Illustrations of the demolished bridge decorate several downtown businesses. Even though RJ's Tavern, located in the shadow of the current bridge on 2nd Street E., is branded with a mural of the Hwy. 61 bridge on its side, it's the Spiral Bridge that has left a lasting image.
"Most people talk about the Spiral Bridge," said Andy Storkamp, a bartender at RJ's. "It was a little more unique than this one," he added.
Like the Spiral Bridge, the new bridge will be a visual standout, said Steve Kordosky, the project manager with the Minnesota Department of Transportation. When completed, it will be the longest tied-arch bridge with a free-standing arch in North America, he said.

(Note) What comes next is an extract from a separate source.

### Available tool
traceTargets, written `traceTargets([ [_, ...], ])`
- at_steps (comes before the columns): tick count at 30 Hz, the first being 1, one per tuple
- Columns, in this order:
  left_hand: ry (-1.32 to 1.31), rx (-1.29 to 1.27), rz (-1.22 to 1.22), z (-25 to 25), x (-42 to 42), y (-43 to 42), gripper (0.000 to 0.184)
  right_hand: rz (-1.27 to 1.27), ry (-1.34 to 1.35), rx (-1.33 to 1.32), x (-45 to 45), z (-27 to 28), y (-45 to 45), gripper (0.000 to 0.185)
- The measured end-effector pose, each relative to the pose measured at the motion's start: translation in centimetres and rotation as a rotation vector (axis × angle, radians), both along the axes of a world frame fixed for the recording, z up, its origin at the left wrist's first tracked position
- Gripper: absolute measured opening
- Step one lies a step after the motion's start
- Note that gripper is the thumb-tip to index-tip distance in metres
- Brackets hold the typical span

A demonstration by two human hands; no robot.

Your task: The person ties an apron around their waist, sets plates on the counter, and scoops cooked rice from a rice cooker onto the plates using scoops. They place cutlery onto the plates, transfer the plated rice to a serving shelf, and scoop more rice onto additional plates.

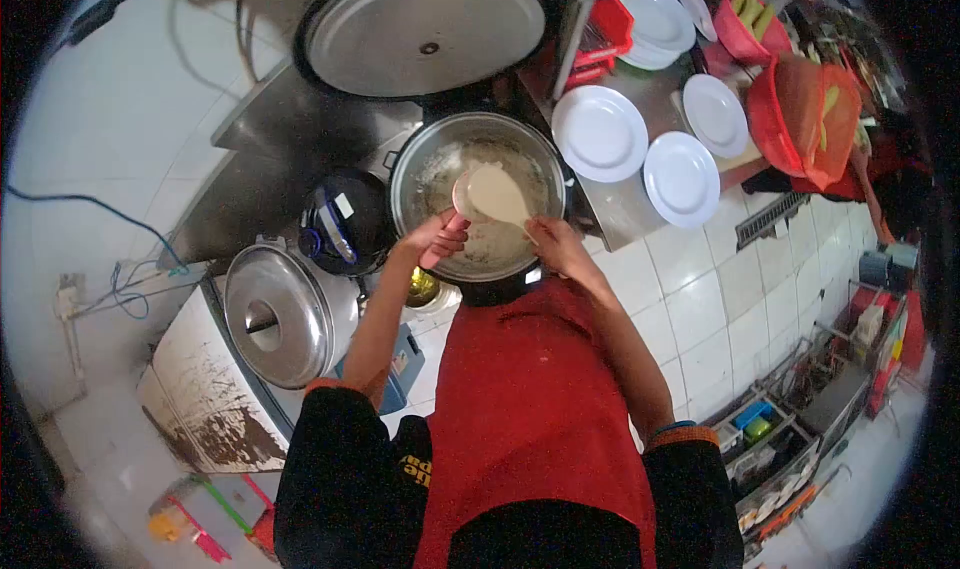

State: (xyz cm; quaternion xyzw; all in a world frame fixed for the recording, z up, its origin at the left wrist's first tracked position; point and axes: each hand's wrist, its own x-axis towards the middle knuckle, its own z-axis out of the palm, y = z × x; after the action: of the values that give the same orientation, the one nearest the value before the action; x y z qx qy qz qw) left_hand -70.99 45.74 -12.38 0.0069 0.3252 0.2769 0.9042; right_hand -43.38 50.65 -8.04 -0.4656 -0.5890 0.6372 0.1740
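A large rice cooker (pixel 548 147) stands open in front of me, with whitish, rice-like residue spread over its inner pot. Above the pot, my right hand (pixel 562 248) is closed around the handle of a cream rice paddle (pixel 497 191), whose broad head points up and left. My left hand (pixel 437 239) grips a pink-handled utensil (pixel 457 225). Its head meets the paddle's and is partly hidden, so its exact kind is unclear. The cooker's round metal lid (pixel 425 31) is tipped back behind the pot.
White plates (pixel 600 134) lie on the steel counter at right, near a red basket (pixel 790 119). Left of the cooker are a black appliance (pixel 345 222) and a lidded metal pot (pixel 278 314). Another person's arm (pixel 872 197) shows at far right, above a crowded rack (pixel 800 429).
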Motion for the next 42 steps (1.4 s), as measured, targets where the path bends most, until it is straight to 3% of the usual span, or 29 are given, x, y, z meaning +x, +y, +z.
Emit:
traceTargets([
  [1,0.122,0.04,0.115,0.9,0.7,-0.6,0.03,0.014,0.007,0.008,-1.2,0.4,0.3,0.041],
  [3,0.009,0.075,0.235,-0.1,1.7,-1.5,0.032,0.057,-0.048,-0.121,-3.2,0.9,0.9,0.052],
  [5,-0.052,0.015,0.464,-0.5,3.1,-2.0,0.035,0.018,-0.095,-0.087,-4.5,1.2,0.8,0.059],
  [9,0.243,-0.025,0.632,0.4,5.5,-2.8,0.044,0.015,-0.123,-0.271,-5.2,0.1,1.3,0.061],
  [14,0.143,0.041,0.65,-1.3,5.5,-4.0,0.044,0.1,-0.168,-0.439,-5.1,0.4,2.2,0.063],
  [17,0.147,-0.045,0.562,-1.2,4.4,-4.3,0.046,0.172,-0.267,-0.34,-5.5,0.0,2.8,0.067],
  [20,0.264,0.052,0.492,-0.5,3.4,-4.5,0.045,0.195,-0.289,-0.2,-6.2,-0.3,3.1,0.07],
  [25,0.073,0.078,0.537,0.5,2.4,-3.6,0.038,0.103,-0.237,-0.058,-7.5,0.1,4.2,0.069],
  [27,0.133,0.086,0.525,0.9,2.2,-3.0,0.037,0.078,-0.205,0.058,-7.1,0.2,4.9,0.068],
  [29,0.135,0.051,0.41,-0.4,0.9,-1.2,0.036,0.065,-0.183,0.187,-5.7,1.5,5.6,0.067],
  [31,0.485,0.069,0.25,-1.0,0.6,0.6,0.041,-0.034,-0.387,0.169,-3.0,2.9,6.0,0.069],
  [33,0.524,0.069,0.167,-6.1,0.4,2.2,0.043,-0.165,-0.284,0.016,1.0,1.4,6.3,0.065],
  [35,0.816,0.272,-0.036,-9.8,1.4,3.4,0.04,-0.254,-0.231,-0.064,4.9,3.7,5.8,0.063],
  [38,1.323,0.854,-0.524,-18.4,2.4,4.0,0.026,-0.355,-0.217,-0.17,10.4,5.7,4.2,0.061],
  [40,1.432,1.242,-0.794,-24.1,2.9,4.1,0.019,-0.424,-0.235,-0.193,13.6,6.2,2.6,0.06],
  [41,1.438,1.411,-0.884,-23.5,3.5,4.3,0.016,-0.481,-0.244,-0.217,14.7,6.5,1.6,0.059],
  [42,1.455,1.353,-0.869,-22.9,4.0,4.5,0.019,-0.495,-0.252,-0.219,15.6,6.8,0.7,0.059],
])
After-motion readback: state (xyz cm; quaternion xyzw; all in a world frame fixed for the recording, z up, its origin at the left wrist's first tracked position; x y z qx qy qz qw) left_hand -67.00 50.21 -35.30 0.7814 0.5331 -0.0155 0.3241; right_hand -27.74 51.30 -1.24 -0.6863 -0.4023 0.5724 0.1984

"There's a history of bridges in Hastings that date back to the Spiral Bridge," he said. "Their bridges have always had unique qualities. ... It was the intent of the project to mirror the history of bridges."
The bridge will feature artwork depicting Hastings history as well as aesthetic lighting, Kordosky said.
After the collapse of the I-35W bridge in 2007, higher priority was given to replacing the aging bridge. Similar to the 35W bridge, the Hastings bridge is fracture-critical, so if one load-carrying part breaks, the whole bridge could fall.
Mayor Hicks, who said he has supported replacement of the bridge for years, is excited about the new construction.
"Much like the bridges in the past, this one will also be a landmark bridge," Hicks said. "It will be a bridge that not only the people of Hastings would be proud of but also the people of Minnesota."